From the data below, please reproduce exactly everything from the line that contains "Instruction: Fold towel" down to the line that contains "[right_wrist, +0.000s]", with both ends included.

(Excerpted records):
----------

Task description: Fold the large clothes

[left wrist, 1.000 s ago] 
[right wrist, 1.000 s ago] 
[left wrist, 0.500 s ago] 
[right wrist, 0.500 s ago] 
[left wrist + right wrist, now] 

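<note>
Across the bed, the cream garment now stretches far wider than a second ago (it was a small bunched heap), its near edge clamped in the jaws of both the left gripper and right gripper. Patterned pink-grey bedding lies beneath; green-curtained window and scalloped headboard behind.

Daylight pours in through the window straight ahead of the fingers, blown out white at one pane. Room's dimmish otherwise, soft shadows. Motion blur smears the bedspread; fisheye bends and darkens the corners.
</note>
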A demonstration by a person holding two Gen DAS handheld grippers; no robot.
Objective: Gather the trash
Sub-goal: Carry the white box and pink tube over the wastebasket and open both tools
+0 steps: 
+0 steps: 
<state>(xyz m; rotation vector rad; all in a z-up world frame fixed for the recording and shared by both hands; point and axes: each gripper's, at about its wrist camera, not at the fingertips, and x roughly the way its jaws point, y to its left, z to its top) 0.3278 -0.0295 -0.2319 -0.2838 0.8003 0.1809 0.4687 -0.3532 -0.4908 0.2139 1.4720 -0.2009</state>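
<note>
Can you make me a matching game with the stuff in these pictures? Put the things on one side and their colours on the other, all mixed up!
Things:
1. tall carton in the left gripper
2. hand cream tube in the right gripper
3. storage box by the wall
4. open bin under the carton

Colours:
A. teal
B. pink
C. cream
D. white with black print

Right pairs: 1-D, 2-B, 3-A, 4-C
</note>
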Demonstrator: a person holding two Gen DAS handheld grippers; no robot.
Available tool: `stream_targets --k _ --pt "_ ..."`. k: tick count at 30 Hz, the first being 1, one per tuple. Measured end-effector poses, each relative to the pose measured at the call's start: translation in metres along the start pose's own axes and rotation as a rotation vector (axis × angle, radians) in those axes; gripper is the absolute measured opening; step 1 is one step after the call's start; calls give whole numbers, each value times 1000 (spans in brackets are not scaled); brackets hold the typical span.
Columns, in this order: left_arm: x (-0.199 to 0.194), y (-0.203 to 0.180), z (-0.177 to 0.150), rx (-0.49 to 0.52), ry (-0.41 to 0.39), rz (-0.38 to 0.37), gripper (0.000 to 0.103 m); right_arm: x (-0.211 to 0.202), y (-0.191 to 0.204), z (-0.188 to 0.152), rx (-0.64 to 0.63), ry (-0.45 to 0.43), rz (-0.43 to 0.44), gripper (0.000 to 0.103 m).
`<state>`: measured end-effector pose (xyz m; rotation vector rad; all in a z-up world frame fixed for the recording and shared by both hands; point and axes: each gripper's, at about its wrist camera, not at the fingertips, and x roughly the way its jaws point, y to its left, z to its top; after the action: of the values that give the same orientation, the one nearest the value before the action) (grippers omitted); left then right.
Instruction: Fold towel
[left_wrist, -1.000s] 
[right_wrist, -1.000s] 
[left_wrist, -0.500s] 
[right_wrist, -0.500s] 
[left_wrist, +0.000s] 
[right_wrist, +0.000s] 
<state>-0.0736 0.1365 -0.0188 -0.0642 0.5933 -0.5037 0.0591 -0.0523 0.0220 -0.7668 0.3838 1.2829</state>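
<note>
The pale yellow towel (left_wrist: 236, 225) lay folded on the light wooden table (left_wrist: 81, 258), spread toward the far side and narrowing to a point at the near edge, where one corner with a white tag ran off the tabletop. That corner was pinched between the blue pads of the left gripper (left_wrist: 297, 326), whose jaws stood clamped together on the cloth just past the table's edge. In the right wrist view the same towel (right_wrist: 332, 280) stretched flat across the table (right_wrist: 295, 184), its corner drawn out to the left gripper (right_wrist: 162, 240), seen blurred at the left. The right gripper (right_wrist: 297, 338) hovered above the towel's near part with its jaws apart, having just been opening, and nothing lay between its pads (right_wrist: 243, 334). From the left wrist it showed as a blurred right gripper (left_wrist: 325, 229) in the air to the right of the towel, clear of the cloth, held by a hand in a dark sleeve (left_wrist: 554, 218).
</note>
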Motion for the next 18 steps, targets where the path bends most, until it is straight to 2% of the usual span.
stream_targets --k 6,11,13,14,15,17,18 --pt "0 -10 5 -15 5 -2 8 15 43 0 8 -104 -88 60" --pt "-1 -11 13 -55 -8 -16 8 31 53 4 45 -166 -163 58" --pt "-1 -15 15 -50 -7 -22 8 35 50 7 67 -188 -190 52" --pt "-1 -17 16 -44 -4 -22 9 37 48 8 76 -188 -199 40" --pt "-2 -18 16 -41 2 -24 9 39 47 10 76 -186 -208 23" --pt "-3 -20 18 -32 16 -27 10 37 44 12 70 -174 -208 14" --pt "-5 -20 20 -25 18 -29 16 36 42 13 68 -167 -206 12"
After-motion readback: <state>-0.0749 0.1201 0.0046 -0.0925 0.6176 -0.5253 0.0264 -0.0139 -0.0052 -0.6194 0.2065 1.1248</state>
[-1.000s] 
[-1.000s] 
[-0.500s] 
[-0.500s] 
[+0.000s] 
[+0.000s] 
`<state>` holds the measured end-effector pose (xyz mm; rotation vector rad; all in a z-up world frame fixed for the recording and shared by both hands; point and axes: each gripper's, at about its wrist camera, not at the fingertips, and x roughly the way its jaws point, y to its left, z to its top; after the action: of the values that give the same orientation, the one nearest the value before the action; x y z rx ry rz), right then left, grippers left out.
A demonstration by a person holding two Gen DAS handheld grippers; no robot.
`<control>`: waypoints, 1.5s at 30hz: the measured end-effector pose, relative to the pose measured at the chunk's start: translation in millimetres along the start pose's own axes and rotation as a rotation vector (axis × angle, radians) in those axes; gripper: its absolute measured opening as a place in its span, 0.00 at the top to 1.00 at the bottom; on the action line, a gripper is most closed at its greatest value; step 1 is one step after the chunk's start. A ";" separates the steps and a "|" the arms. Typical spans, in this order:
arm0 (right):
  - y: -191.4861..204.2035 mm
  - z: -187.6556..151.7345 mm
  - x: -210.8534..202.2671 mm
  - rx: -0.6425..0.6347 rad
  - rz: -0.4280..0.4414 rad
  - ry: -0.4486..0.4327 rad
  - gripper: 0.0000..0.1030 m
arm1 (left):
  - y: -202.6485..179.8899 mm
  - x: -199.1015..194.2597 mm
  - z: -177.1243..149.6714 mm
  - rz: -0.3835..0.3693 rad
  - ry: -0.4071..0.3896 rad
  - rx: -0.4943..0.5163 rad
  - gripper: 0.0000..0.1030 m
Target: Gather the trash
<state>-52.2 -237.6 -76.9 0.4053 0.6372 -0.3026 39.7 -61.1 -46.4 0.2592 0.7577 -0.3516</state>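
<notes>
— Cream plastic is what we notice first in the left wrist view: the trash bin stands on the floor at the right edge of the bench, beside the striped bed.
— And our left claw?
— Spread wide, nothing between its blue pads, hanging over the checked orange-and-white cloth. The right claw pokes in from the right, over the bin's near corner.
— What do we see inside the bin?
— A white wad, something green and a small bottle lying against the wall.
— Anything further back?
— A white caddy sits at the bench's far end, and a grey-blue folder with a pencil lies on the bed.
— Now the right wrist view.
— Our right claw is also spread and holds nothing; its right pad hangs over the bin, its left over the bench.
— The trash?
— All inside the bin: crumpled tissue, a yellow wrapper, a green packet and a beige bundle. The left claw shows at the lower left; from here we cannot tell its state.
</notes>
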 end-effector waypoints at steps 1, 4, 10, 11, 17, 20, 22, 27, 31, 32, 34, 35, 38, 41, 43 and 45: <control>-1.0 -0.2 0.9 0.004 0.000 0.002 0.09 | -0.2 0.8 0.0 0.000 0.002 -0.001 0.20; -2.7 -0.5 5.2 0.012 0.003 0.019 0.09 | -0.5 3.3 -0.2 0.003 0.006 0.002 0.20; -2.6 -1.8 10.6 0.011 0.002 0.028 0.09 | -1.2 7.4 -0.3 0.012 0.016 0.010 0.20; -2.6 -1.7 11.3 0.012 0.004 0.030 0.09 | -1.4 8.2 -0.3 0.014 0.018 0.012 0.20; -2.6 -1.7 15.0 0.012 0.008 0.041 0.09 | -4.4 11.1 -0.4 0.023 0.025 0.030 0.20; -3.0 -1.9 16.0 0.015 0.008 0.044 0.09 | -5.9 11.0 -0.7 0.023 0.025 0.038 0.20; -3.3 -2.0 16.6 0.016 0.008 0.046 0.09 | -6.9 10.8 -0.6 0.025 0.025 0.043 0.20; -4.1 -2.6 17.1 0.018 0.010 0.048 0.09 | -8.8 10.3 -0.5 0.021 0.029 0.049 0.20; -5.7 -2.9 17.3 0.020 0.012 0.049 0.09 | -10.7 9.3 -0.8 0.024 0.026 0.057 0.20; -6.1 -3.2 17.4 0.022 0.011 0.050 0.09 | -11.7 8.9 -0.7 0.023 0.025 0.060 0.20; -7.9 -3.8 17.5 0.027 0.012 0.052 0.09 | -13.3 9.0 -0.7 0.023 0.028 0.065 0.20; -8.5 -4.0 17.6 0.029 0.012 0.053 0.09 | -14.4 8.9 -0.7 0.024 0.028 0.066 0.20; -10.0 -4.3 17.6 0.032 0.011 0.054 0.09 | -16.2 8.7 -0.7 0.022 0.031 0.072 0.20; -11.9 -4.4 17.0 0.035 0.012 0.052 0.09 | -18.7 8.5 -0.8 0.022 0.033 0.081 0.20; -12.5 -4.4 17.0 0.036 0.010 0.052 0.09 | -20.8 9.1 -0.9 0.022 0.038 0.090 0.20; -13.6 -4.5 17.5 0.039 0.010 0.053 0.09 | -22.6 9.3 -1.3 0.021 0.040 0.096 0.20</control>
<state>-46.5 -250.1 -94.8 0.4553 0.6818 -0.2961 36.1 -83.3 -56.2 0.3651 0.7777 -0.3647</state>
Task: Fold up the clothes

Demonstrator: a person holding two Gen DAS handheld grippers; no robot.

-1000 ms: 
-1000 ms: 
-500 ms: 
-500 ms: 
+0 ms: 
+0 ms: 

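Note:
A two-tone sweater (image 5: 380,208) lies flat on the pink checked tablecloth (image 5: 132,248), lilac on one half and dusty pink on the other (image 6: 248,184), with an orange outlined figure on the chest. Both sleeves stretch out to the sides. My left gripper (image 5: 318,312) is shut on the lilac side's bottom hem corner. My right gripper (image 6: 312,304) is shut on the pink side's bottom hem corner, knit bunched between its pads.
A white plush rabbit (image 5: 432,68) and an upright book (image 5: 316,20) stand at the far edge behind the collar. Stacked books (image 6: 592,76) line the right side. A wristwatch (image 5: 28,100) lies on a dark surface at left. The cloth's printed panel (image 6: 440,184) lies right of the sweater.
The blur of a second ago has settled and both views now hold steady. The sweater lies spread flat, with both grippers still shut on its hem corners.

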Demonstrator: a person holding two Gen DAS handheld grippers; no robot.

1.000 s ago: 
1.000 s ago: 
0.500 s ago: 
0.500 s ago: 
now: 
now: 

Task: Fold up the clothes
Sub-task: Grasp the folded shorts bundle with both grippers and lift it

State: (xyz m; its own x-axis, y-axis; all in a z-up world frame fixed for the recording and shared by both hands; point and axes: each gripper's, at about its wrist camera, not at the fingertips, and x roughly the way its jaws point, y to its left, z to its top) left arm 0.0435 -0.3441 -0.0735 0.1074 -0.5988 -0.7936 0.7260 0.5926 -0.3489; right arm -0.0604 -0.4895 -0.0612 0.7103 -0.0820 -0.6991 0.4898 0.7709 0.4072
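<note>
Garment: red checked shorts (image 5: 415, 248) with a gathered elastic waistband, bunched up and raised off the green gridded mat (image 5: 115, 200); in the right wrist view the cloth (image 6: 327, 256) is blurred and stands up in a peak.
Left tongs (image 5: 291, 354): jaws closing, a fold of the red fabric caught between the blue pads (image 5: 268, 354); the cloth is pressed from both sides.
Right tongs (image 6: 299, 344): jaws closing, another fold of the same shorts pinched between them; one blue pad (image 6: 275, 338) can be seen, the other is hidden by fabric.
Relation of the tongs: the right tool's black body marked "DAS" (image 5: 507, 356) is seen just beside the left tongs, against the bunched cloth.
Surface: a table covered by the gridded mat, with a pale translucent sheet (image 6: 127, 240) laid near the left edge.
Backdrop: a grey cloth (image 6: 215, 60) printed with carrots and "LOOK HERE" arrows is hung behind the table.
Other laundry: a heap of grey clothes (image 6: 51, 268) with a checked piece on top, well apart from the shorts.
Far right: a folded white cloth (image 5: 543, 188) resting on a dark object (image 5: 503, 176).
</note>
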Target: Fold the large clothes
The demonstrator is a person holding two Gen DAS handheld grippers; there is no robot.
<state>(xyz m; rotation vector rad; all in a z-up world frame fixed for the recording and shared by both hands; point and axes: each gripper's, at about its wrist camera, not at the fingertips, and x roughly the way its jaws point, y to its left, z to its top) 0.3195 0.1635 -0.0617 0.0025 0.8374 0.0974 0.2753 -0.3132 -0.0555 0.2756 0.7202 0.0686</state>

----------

(Answer box):
Instruction: Fold towel
[left_wrist, -1.000s] 
[right_wrist, -1.000s] 
[left_wrist, -0.500s] 
[right_wrist, -0.500s] 
[left_wrist, +0.000s] 
[right_wrist, +0.000s] 

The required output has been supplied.